Standard and Reverse Rotation Marine Engines – What to Look For
Boats with twin engines usually turn in opposite direction so the torque reactions of the engines cancel each other out. The following four drawings show how the crankshaft and camshaft turn in the four combinations of drives. Some of the parts in these engines may be interchangeable, but will not function properly and can create problems for rebuilders.
Crankshaft – Some of the reverse rotation cranks have the oil holes drilled symmetrically opposite. Check this closely.
Camshaft – In the above combinations none of the cams are interchangeable. The lobe timing and/or the distributor drive gear angle are different.

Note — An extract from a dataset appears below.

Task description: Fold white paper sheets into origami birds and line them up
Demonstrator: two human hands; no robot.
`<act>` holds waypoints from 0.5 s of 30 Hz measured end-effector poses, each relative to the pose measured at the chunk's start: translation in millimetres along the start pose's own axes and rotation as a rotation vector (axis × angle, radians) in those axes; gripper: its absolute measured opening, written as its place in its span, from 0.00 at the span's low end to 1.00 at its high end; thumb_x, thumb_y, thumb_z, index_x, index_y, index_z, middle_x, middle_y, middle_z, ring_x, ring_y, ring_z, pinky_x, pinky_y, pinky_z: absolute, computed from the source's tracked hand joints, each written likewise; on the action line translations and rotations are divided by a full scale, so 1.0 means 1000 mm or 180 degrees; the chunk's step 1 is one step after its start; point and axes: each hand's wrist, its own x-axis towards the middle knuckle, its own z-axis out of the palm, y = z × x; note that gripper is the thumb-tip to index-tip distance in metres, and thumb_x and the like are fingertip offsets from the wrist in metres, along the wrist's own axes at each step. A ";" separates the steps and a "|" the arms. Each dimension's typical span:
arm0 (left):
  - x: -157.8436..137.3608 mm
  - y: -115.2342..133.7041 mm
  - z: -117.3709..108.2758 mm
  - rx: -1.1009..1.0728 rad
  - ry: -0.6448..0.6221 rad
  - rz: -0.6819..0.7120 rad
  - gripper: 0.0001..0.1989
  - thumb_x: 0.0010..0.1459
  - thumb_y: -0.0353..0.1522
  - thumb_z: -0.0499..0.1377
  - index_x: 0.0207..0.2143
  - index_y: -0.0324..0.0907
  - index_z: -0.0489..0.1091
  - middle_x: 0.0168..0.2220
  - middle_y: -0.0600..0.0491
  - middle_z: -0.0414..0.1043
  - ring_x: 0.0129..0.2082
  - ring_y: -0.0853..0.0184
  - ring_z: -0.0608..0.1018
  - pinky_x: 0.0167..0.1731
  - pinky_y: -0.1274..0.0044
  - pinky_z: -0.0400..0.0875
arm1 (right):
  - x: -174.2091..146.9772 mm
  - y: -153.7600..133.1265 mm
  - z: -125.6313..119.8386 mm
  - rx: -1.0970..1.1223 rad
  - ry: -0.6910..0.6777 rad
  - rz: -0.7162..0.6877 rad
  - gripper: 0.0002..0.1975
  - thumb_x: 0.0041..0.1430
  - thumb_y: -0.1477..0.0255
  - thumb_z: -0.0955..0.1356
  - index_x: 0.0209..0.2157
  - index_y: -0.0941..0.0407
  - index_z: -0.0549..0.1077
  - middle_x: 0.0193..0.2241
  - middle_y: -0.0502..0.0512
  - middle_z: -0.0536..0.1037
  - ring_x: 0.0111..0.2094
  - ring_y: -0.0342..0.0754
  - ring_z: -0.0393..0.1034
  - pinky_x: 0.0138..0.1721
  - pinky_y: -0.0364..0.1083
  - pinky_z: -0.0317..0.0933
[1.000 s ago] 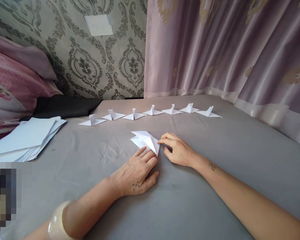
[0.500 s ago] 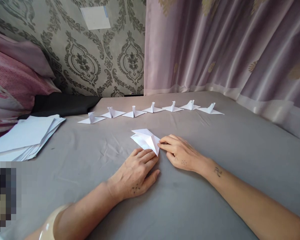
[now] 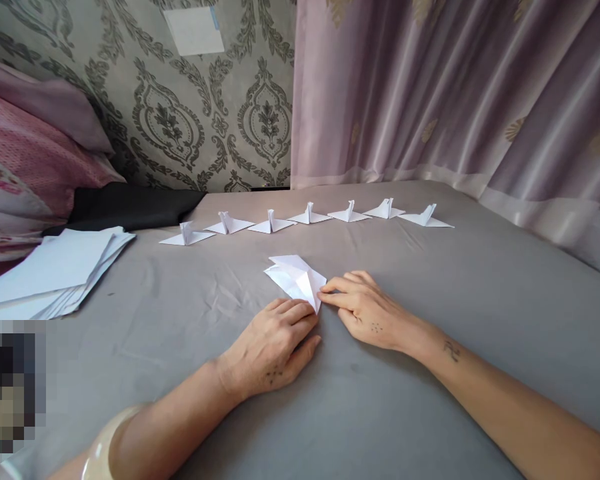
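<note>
While folded paper lies on grey sheet, left hand touches its six-o'clock edge, right hand its four-o'clock edge — cannot tell whether either grip pinches; paper birds at twelve.

The folded paper near the centre is white, the sheet grey; at eleven o'clock, grey wallpaper bears dark scrolls (leafy medallions too); at two o'clock, the mauve curtain carries gold motifs.
</note>
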 end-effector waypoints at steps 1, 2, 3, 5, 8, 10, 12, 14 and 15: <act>0.000 0.000 0.000 0.0001 0.0002 0.0012 0.14 0.64 0.32 0.48 0.46 0.39 0.70 0.44 0.45 0.73 0.45 0.59 0.75 0.47 0.66 0.69 | 0.000 -0.001 -0.001 0.0048 -0.0018 0.0005 0.25 0.54 0.86 0.58 0.45 0.51 0.76 0.45 0.52 0.76 0.43 0.47 0.68 0.52 0.54 0.54; 0.000 -0.001 0.000 -0.0001 0.0005 0.0035 0.14 0.65 0.32 0.48 0.45 0.39 0.70 0.43 0.45 0.73 0.45 0.59 0.75 0.47 0.66 0.69 | 0.000 -0.002 -0.001 0.0087 -0.0031 0.0011 0.25 0.54 0.86 0.58 0.45 0.50 0.76 0.45 0.52 0.76 0.43 0.47 0.68 0.53 0.54 0.54; 0.000 -0.001 0.000 -0.0009 0.0009 0.0064 0.14 0.64 0.31 0.47 0.45 0.39 0.70 0.43 0.46 0.74 0.45 0.59 0.75 0.47 0.66 0.69 | 0.000 -0.002 -0.002 0.0116 -0.0049 0.0013 0.25 0.54 0.86 0.58 0.45 0.50 0.76 0.45 0.51 0.76 0.43 0.47 0.69 0.53 0.55 0.54; 0.000 -0.003 0.000 -0.0049 0.0041 0.0090 0.14 0.64 0.29 0.47 0.43 0.40 0.71 0.41 0.47 0.75 0.44 0.61 0.76 0.46 0.68 0.70 | -0.001 -0.003 -0.003 0.0145 -0.0097 0.0005 0.27 0.54 0.86 0.58 0.46 0.49 0.76 0.45 0.51 0.76 0.43 0.46 0.70 0.55 0.55 0.53; -0.002 -0.006 0.001 -0.0088 0.0241 -0.0022 0.13 0.63 0.28 0.48 0.39 0.40 0.72 0.41 0.48 0.76 0.41 0.63 0.78 0.43 0.70 0.72 | -0.002 -0.004 -0.006 0.0141 -0.0222 -0.0009 0.29 0.53 0.87 0.57 0.49 0.47 0.74 0.47 0.51 0.76 0.43 0.45 0.70 0.57 0.57 0.50; -0.003 -0.011 0.002 -0.0044 0.0386 -0.0139 0.13 0.62 0.28 0.49 0.36 0.41 0.73 0.41 0.49 0.77 0.39 0.63 0.78 0.42 0.70 0.73 | -0.003 -0.004 -0.008 0.0123 -0.0322 -0.0003 0.31 0.53 0.87 0.57 0.51 0.45 0.73 0.49 0.50 0.74 0.44 0.45 0.70 0.59 0.58 0.49; -0.003 -0.017 0.002 0.0048 0.0473 -0.0269 0.12 0.61 0.28 0.49 0.35 0.41 0.73 0.41 0.49 0.77 0.38 0.62 0.78 0.40 0.70 0.73 | -0.004 -0.006 -0.010 0.0093 -0.0415 0.0019 0.31 0.53 0.86 0.58 0.51 0.44 0.72 0.51 0.51 0.73 0.46 0.46 0.69 0.59 0.58 0.49; -0.003 -0.025 0.003 0.0179 0.0542 -0.0416 0.12 0.61 0.27 0.49 0.37 0.41 0.73 0.43 0.48 0.77 0.40 0.62 0.78 0.41 0.69 0.73 | -0.006 -0.009 -0.013 0.0052 -0.0474 0.0048 0.31 0.52 0.86 0.58 0.50 0.44 0.73 0.53 0.51 0.71 0.48 0.47 0.69 0.58 0.57 0.53; -0.003 -0.029 0.004 0.0243 0.0583 -0.0473 0.12 0.60 0.27 0.49 0.39 0.41 0.72 0.44 0.48 0.76 0.41 0.61 0.78 0.42 0.69 0.73 | -0.007 -0.011 -0.014 0.0032 -0.0490 0.0058 0.31 0.52 0.86 0.58 0.50 0.43 0.74 0.53 0.51 0.71 0.48 0.48 0.68 0.56 0.56 0.55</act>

Distributor/Oil Pump – In all of the applications, we know of both the distributor and oil pump turn the same direction regardless of the crank rotation. This is done by making the angle of the drive gear on the cam and its mating gear opposite, when the cam turns the opposite direction. This makes the thrust of the gears in the opposite direction. For example, the SE Chevy thrust is up and is taken by the base of the distributor housing and the drive gear.
If the cam rotation and gear angle are changed, the thrust is down and there are no provisions for this in a stock distributor. A ball bearing distributor or magneto is required.
When working on marine engines, be sure you know what the components intended usage is and do not vary from it.